WAR:Shan army’s key bridge burnt down

A key bridge of the Shan State Army (SSA) ‘North’, Ta Pha Hsawng crossing of Lawng river, a tributary of the Pang, between 3 townships: Kehsi, Mongyai and Hsipaw, was burnt down by the Burma Army troops who attacked the SSA there on 21 June, according to SSA sources.

The bridge was important for the SSA to cross through to its bases around its former headquarters Hsengkaew, Hsipaw Township, now a Burma Army controlled local militia base.

“It doesn’t matter much to lose that bridge because we still have other paths to choose. But it was a big loss for the populace because it was them who were mostly using it,” an SSA officer said.

The bridge, 160 ft long, was constructed of wood in 2008 by the SSA. It cost about Kyat 1,100 million (US$ 14, 013), said the SSA.

“It is the so-called government’s army destroying the bridge instead of building it.
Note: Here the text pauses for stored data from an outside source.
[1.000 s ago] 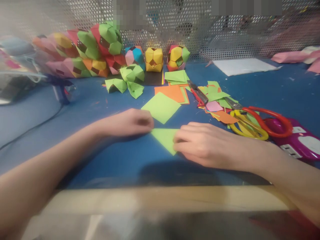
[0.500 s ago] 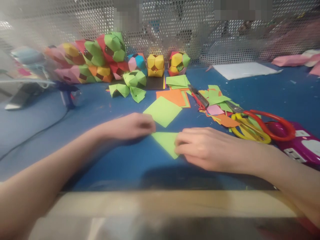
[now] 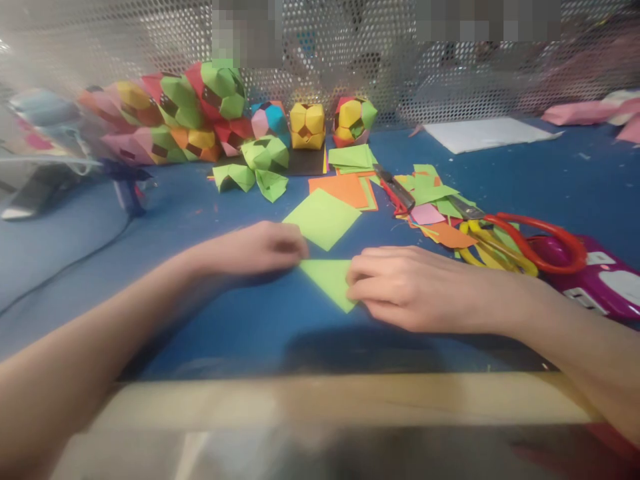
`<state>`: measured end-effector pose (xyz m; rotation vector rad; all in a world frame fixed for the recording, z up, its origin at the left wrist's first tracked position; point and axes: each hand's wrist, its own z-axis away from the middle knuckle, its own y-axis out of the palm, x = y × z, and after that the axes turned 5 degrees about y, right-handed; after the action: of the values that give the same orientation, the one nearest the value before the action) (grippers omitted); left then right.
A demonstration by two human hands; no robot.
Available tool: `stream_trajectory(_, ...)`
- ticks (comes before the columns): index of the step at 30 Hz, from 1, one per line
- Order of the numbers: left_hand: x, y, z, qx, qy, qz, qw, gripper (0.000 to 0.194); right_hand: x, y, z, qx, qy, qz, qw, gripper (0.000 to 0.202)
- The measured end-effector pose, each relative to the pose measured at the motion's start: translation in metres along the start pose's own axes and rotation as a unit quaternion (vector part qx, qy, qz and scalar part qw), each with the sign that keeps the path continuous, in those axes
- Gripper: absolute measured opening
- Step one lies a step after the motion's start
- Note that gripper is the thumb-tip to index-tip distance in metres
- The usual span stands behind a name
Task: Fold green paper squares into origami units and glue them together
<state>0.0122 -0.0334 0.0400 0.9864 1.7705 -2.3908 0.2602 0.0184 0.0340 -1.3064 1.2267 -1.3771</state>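
Note:
A light green sheet of paper point(image 3: 327, 279), folded into a triangle, lies on the blue table with its point toward me. My right hand point(image 3: 400, 287) covers its right part, fingers curled together and pressed on it. At the triangle's left corner is my left hand point(image 3: 275, 247), its fingers bent in and pinched at the tip of the paper. Just beyond both hands rests a flat light green square point(image 3: 323, 219), its left corner close to my left fingers. The far side of the folded triangle is partly hidden under my right hand.
Folded paper balls point(image 3: 307, 125) line the mesh screen point(image 3: 320, 60). Right of my hands are red-handled scissors point(image 3: 575, 243), a box cutter point(image 3: 396, 190), paper scraps point(image 3: 434, 193) and a purple power strip point(image 3: 607, 287). A glue gun point(image 3: 127, 190) with its cord stands at left.
The whole view has shifted slightly. Both hands stay at the folded green paper, in nearly the same pose.

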Motion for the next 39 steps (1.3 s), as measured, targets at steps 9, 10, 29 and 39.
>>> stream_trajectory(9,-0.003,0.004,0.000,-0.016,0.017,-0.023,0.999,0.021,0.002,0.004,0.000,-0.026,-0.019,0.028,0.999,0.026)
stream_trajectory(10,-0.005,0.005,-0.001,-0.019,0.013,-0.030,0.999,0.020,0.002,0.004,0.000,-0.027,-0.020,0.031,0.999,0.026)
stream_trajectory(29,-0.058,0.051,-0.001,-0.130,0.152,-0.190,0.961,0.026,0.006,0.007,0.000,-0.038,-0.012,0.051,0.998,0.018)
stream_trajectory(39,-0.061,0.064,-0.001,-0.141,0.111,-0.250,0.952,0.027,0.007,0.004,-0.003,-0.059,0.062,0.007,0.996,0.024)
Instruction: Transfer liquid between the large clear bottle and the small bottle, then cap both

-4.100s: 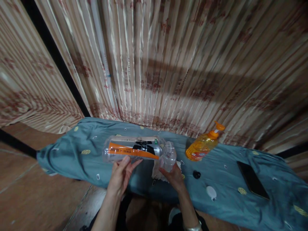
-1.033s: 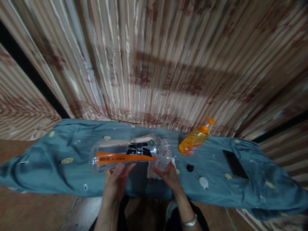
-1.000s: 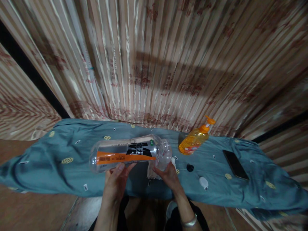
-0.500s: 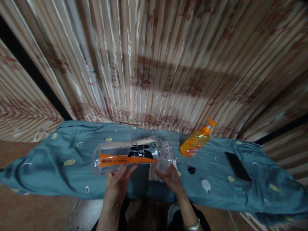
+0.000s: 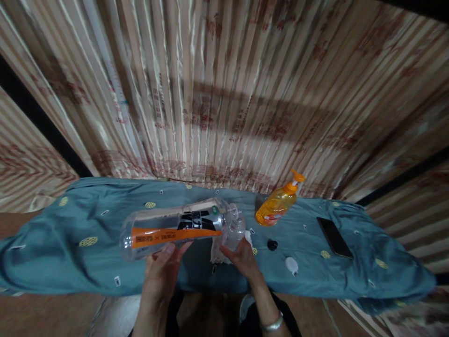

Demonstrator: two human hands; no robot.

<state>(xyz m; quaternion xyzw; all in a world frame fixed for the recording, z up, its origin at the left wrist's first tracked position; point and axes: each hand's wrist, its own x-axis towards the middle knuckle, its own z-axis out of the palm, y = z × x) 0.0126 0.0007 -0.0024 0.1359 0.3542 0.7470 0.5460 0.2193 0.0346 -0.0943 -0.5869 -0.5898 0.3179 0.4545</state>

It was a wrong act by the government,” the SSA officer said.

In addition, the SSA base located at the Ta Pha Hsawng Bridge was occupied as well after being heavily shelled by the Burma Army on 21 June from around 8:00 until 20:00. The attack was reported to have taken place after the SSA allowed the Burma Army to enter its territory due to a Burma Army officer’s request.

“They said they did not come to attack us. They just wanted reconnoiter the terrain as they have never been there. We had allowed them to enter. But their words and deeds did not match because they did not withdraw from our area and attacked us instead with heavy weapons,” an SSA officer from the battlefield recalled as saying.

The attack killed 2 Burma Army soldiers and wounded one of the SSA fighters.

Regarding the Burma Army’s act, a border analyst from the Thai-Burma border commented that it is obvious that the ethnic armies are still easily being suckered by the Burma Army.

What happened to the Kachin Independence Army (KIA) is another example.

On 9 June, Colonel Aung Toe, Tactical Commander of Mongmit (Moe Meik) township, northern Shan State, reportedly asked the Kachin Independence Army (KIA) to allow his troops to enter KIA frontline territory to inspect the Taping Electrical Power Plant. His troops however refused to move back and were reinforced by more troops until fighting between the two sides broke out, according to the KIA’s press release on 20 June.

“It was evident that the trip by Colonel Aung Toe was in fact a ploy used to intrude into KIO territory. They later insisted they would not retreat and started attacking the KIA until it could occupy the KIA’s strategic mountain, Bum Sen,” the report said.

Lt-Gen Yawdserk, Chairman of the Restoration Council of Shan State (RCSS), a political wing of the Shan State Army (SSA) that has been fighting against Naypyitaw for decades, commented that the Burma Army’s tactics could be compared to “a boa gradually winding itself around its prey before making the decisive squeeze.”

“It is time for the ethnic armed groups to wake up and fight back, otherwise they will be totally destroyed by the Burma Army one after another,” Yawdserk said.

The Burma Army has occupied 5 of the SSA’s bases including Ta Pha Hsawng, since the launch of its Zwe Man Hein campaign in March.